Log Factory

The LogFactory is a Singleton Factory design that allows you to use a single logger across your python application.

This single log instance allows you to:

  • Write to a file or standard out
  • Write your logs in JSON or in a standard print format
  • Can handle multiple independent processes writing to the same file
  • Automatically handle rotating the file logs so they do not build up
  • Not worry about multi threaded applications creating too many loggers resulting in duplicated data
  • Register callbacks to provide additional functionality when certain logging levels or criteria are met

It is designed to be easy to use throughout your application, giving you a standard and flexible way to write your log data.

LogFactory.get_instance(json=False, stdout=True, name='scrapy-cluster', dir='logs', file='main.log', bytes=25000000, backups=5, level='INFO', format='%(asctime)s [%(name)s] %(levelname)s: %(message)s', propagate=False, include_extra=False)
Parameters:
  • stdout – Flag to write logs to stdout or file
  • json – Flag to write json logs with objects or just the messages
  • name – The logger name
  • dir – The directory to write logs into
  • file – The file name
  • bytes – The max file size in bytes
  • backups – The number of backups to keep of the file
  • level – The logging level string [‘DEBUG’, ‘INFO’, ‘WARNING’, ‘ERROR’ ‘CRITICAL’]
  • format – The log format
  • propagate – Allow the log to propagate to other ancestor loggers
  • include_extra – When not logging json, include the ‘extra’ param in the output
Returns:

The log instance to use

Usage

Basic Usage of the LogFactory:

>>> from scutils.log_factory import LogFactory
>>> logger = LogFactory.get_instance()
>>> logger.info("Hello")
2015-11-17 15:55:29,807 [scrapy-cluster] INFO: Hello

Please keep in mind the default values above, and be sure to set them correctly the very first time the LogFactory is called.
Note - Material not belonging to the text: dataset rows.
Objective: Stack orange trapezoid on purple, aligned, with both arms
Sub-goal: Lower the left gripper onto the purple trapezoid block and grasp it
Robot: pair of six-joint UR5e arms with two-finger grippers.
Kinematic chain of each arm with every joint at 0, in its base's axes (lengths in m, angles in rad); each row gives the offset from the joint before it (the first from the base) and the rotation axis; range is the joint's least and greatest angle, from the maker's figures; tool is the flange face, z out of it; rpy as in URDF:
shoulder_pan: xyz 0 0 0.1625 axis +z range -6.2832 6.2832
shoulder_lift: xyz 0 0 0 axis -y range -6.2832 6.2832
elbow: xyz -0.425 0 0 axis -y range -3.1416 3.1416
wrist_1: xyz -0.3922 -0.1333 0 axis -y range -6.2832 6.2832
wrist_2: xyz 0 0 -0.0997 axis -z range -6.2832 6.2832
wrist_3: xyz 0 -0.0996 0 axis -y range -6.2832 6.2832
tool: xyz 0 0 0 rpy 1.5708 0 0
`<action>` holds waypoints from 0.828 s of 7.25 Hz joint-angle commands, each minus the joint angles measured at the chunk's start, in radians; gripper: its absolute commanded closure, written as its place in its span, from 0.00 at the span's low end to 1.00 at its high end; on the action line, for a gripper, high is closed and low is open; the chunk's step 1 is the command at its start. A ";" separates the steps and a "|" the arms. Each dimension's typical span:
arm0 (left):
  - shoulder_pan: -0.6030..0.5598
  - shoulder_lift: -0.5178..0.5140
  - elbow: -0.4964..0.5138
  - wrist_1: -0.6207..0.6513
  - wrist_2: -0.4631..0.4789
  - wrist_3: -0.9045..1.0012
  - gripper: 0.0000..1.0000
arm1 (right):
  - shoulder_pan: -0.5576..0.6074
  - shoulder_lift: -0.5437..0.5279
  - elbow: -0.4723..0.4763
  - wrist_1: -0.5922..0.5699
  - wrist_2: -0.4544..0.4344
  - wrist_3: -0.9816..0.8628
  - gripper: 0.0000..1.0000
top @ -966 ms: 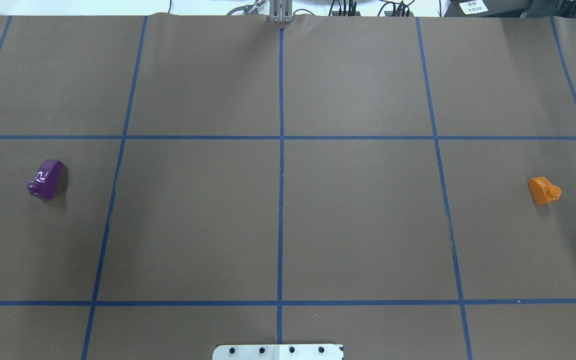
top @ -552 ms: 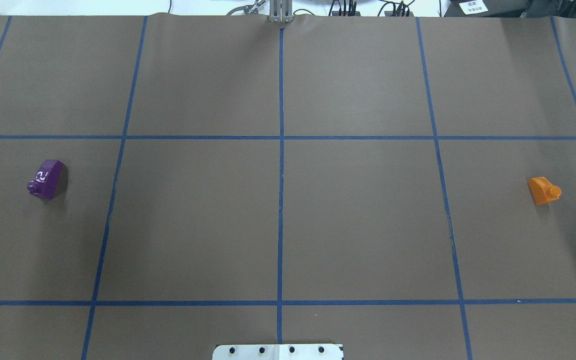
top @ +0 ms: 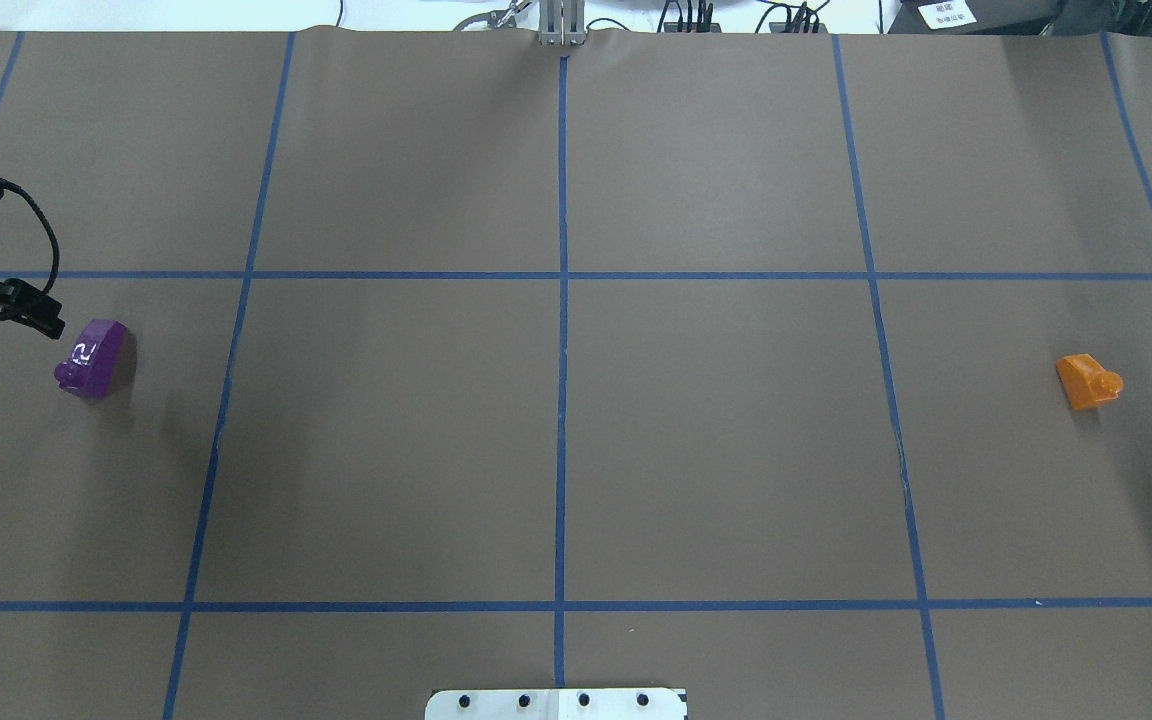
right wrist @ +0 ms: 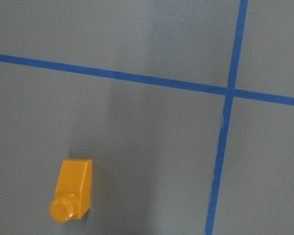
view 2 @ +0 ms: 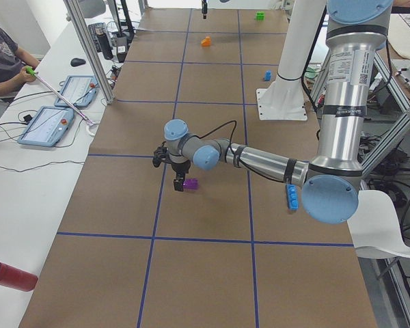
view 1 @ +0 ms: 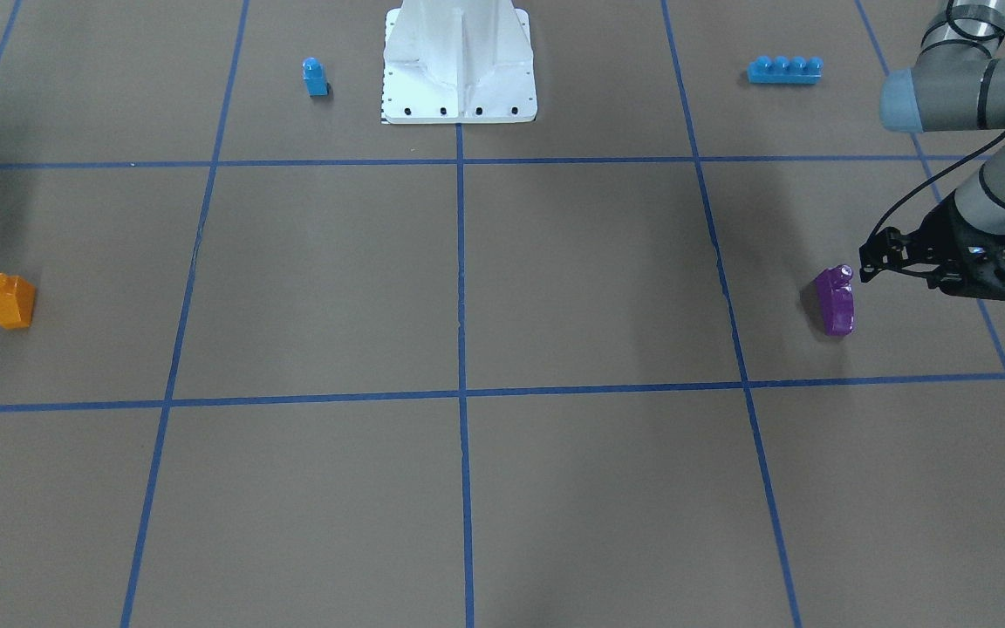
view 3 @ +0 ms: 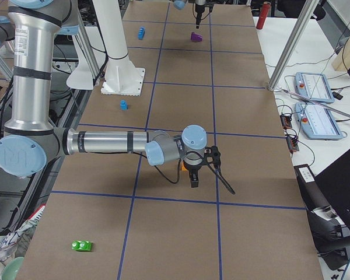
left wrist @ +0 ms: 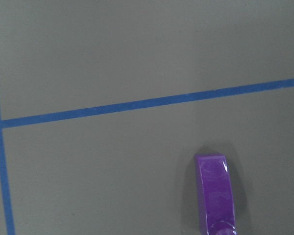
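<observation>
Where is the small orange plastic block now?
In the overhead view, the small glossy orange plastic block lies alone at the far right of the brown table, in the middle row of blue-taped squares.

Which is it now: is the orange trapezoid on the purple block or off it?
Off. The orange trapezoid sits alone at the overhead view's right; the purple block sits far left, nothing on it.

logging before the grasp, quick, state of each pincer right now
Left pincer: open, empty, beside the purple block.
Right pincer: seen only from the side, cannot tell.
</observation>
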 commanded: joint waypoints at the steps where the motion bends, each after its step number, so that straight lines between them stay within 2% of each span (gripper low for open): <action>1: 0.053 -0.009 0.014 0.000 0.001 -0.064 0.00 | -0.008 0.000 0.000 0.000 0.000 -0.001 0.00; 6: 0.119 -0.043 0.092 -0.005 0.001 -0.085 0.02 | -0.028 0.000 -0.002 -0.002 0.000 -0.003 0.00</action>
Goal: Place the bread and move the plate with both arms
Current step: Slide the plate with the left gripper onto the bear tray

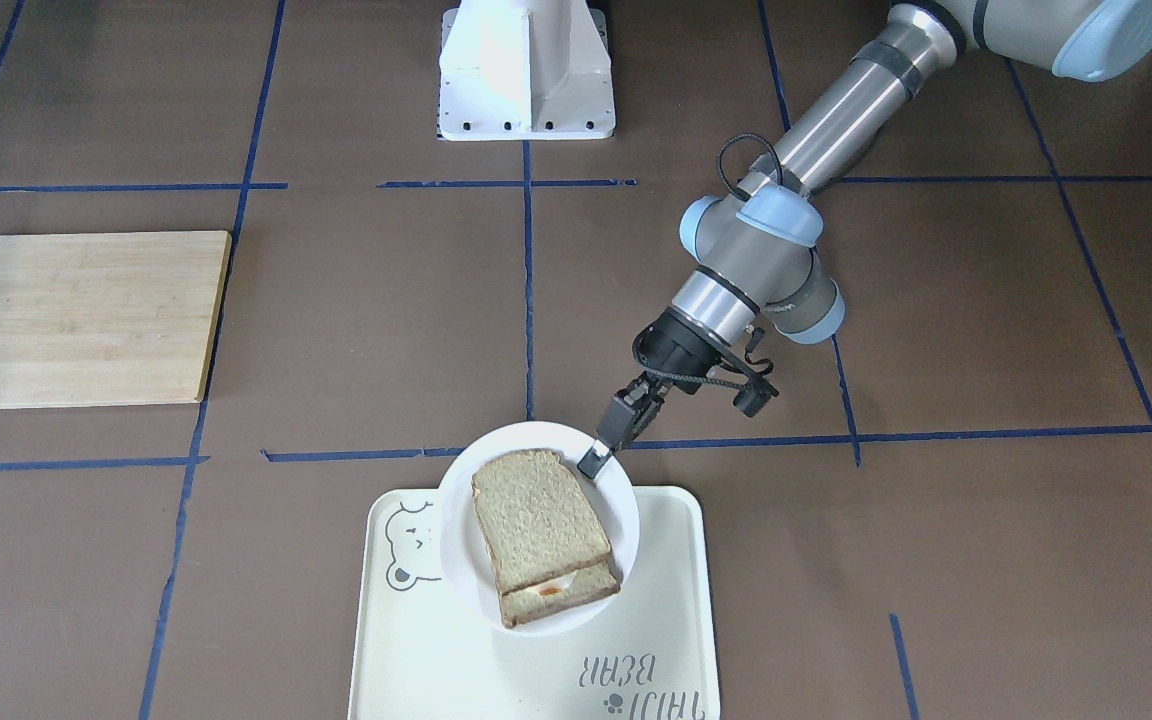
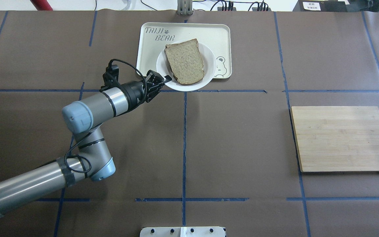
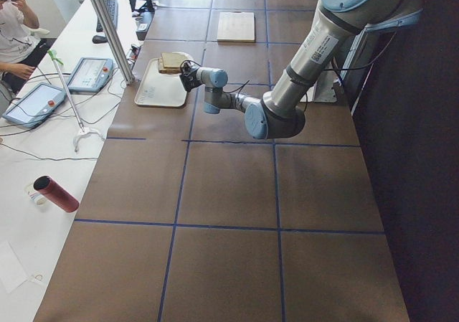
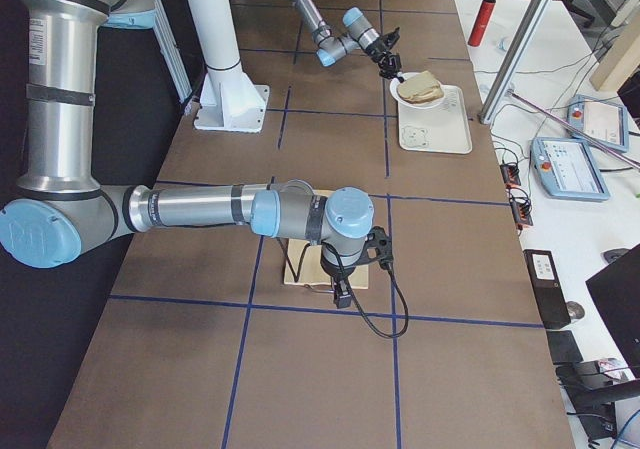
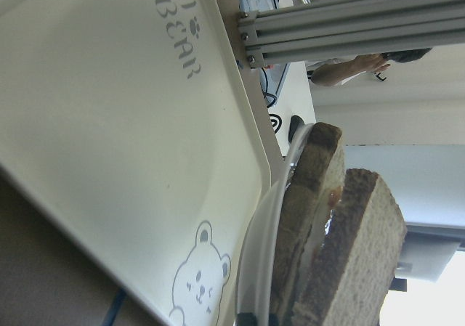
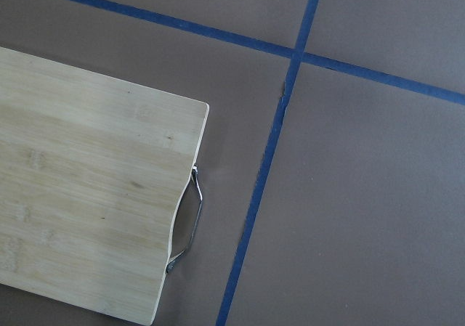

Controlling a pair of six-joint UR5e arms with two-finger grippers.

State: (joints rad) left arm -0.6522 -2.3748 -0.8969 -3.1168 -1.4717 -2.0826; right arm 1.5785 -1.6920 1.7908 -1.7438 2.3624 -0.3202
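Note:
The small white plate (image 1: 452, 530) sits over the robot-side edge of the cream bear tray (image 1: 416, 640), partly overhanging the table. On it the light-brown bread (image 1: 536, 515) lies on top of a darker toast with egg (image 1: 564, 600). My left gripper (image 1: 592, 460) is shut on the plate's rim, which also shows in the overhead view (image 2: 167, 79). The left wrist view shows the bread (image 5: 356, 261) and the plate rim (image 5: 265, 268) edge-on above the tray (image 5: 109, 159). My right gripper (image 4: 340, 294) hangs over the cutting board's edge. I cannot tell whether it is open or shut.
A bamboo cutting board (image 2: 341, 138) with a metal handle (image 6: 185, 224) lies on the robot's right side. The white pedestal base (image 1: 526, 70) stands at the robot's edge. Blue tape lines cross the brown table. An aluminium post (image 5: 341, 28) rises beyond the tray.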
Below is an example of incorrect usage.

>>> from scutils.log_factory import LogFactory
>>> logger = LogFactory.get_instance(json=True, name='logger1', level='DEBUG')
>>> logger.debug("test")
{"message": "Logging to stdout", "logger": "logger1", "timestamp": "2015-11-17T21:13:59.816441Z", "level": "DEBUG"}
>>> # incorrectly changing the logger in mid program
...
>>> new_logger = LogFactory.get_instance(name='newlogger', json=False)
>>> new_logger.info("test")
{"message": "test", "logger": "logger1", "timestamp": "2015-11-17T21:14:47.657768Z", "level": "INFO"}

Why does this happen? Behind the scenes, the LogFactory is trying to ensure that no matter where or when you call the get_instance() method, it returns to you the same logger you asked for originally. This allows multithreaded applications to instantiate the logger all the same way, without having to worry about duplicate logs showing up in your output. Once you have your logger object, the following standard logger methods are available:

debug(message, extra={})

Tries to write a debug level log message

Parameters:
  • message – The message to write to the logs
  • extra – A dictionary of extra fields to include with the written object if writing in json
info(message, extra={})

Tries to write an info level log message

Parameters:
  • message – The message to write to the logs
  • extra – A dictionary of extra fields to include with the written object if writing in json
warn(message, extra={})

Tries to write a warning level log message

Parameters:
  • message – The message to write to the logs
  • extra – A dictionary of extra fields to include with the written object if writing in json
warning(message, extra={})

Tries to write a warning level log message. Both of these warning methods are only supplied for convenience

Parameters:
  • message – The message to write to the logs
  • extra – A dictionary of extra fields to include with the written object if writing in json
error(message, extra={})

Tries to write an error level log message

Parameters:
  • message – The message to write to the logs
  • extra – A dictionary of extra fields to include with the written object if writing in json
critical(message, extra={})

Tries to write a critical level log message

Parameters:
  • message – The message to write to the logs
  • extra – A dictionary of extra fields to include with the written object if writing in json

When setting you application log level, you determine what amount of logs it will produce. Typically the most verbose logging is done in DEBUG, and increasing the log level decreases the amount of logs generated.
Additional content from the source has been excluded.